When I began interviews in June, I was more nervous than anything. Now, it's almost time for school to start and I'm getting more and more anxious than nervous. Anxious in a good way. It's been a peaceful month as my summer classes ended on July 17th.
The entire interview process is very reminiscent of the auditions I use to go on when I was younger. The difference being instead of trying to prove I can sing, act, and dance (or at least move well enough to keep up with everyone else) I am trying to prove I can teach in a special needs classroom. That I am the best candidate for the position. Back in the day if I didn't get the part, I could chalk it up to "I'm just not what they were looking for". I guess I could say the same here. Except this time I cannot say "Maybe I was too tall" or "Maybe they wanted a brunette". At least, I really really hope this would not disqualify me from a position. If so, we've got a whole other problem on our hands.

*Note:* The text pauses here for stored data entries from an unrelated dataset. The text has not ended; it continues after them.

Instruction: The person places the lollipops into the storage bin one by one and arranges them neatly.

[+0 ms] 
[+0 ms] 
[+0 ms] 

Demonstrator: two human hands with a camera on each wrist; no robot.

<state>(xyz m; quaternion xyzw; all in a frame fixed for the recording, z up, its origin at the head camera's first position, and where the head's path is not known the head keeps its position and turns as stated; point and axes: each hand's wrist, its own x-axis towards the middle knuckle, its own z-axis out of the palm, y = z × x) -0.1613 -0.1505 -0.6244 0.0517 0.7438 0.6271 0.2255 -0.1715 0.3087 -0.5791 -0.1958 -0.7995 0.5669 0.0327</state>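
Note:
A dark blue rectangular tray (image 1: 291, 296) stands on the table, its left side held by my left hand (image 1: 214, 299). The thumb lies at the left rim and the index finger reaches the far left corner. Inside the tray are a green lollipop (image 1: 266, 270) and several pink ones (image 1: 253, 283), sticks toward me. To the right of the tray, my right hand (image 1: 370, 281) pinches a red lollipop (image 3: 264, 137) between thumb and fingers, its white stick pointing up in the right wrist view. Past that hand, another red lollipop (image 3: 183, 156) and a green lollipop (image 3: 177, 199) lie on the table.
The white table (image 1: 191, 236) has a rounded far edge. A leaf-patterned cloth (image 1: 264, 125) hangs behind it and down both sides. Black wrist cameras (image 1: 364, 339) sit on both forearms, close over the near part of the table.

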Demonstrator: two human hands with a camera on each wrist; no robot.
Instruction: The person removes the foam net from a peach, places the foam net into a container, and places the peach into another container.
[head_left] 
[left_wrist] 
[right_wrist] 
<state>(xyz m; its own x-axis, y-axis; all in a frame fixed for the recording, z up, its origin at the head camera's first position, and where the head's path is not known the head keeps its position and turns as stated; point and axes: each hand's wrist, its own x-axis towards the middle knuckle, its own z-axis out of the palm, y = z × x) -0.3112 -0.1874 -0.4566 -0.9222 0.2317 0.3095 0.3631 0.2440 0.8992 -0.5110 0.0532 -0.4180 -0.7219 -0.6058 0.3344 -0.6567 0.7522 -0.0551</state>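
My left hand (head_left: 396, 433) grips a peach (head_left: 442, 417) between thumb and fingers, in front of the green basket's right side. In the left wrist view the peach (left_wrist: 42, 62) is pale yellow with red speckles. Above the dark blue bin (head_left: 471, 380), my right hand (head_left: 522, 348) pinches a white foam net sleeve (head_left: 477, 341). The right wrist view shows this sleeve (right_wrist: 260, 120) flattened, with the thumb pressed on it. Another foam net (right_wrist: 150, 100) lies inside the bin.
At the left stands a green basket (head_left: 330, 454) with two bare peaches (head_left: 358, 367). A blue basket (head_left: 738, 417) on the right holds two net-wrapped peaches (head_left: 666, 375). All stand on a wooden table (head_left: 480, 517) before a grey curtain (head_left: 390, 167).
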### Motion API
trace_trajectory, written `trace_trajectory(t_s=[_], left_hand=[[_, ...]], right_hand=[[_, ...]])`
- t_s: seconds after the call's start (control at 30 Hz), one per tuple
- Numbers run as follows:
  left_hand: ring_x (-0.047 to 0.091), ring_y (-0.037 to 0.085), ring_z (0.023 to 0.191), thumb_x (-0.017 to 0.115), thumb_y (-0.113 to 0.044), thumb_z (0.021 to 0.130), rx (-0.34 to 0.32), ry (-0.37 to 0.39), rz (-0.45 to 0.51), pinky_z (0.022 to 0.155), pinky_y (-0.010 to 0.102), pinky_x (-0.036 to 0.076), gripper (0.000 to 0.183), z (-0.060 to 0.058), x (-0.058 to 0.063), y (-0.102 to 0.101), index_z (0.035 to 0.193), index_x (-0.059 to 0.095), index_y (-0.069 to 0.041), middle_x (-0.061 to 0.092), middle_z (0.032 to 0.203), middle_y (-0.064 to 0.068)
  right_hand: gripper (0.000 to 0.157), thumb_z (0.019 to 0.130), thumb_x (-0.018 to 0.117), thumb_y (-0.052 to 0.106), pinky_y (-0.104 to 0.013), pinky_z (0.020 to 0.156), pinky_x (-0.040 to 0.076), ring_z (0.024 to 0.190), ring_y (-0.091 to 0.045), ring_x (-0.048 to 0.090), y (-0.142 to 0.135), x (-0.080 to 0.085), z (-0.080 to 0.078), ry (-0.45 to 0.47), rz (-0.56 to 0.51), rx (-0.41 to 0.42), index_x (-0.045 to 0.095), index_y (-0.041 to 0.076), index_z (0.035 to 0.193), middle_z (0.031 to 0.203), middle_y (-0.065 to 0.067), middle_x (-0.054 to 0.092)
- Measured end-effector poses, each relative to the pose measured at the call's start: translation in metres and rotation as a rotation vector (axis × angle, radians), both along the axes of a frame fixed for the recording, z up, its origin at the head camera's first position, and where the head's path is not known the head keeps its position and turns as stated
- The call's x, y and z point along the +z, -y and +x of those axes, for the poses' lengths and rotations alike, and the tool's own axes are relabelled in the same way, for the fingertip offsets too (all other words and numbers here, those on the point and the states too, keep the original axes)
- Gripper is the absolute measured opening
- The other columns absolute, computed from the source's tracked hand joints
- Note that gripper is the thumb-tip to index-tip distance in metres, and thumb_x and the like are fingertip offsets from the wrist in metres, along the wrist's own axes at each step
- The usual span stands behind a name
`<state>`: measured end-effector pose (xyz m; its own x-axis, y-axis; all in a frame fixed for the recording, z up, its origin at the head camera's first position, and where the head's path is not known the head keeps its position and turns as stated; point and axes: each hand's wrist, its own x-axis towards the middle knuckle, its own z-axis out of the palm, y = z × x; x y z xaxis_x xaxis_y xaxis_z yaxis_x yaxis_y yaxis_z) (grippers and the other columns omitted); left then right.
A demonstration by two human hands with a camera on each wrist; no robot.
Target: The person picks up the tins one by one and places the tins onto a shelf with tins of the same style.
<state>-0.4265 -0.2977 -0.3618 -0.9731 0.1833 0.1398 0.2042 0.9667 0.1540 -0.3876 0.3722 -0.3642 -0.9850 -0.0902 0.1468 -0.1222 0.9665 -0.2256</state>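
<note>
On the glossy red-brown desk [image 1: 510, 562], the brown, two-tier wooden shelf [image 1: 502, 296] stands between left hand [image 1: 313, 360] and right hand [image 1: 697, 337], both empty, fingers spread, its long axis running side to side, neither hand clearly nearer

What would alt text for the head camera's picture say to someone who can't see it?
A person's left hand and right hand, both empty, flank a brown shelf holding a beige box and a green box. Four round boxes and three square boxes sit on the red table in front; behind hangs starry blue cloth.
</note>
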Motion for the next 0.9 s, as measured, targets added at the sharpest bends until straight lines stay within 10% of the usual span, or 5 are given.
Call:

It's been an awesome summer full of sunshine and freedom. It's as if I've been re-charging. Gearing up for what's to come. I'm ready. So ready to just jump in head first and get started in this world of teaching. I would be lying if I said I wasn't a little scared. But it's a good scared. The kind in which it means I'm reaching for something that is going to challenge me more than I have ever been challenged before. I'm ready. I can do this.
The girl at Starbucks spelled my name right. That's got to be a good sign!
May sunbeams find you!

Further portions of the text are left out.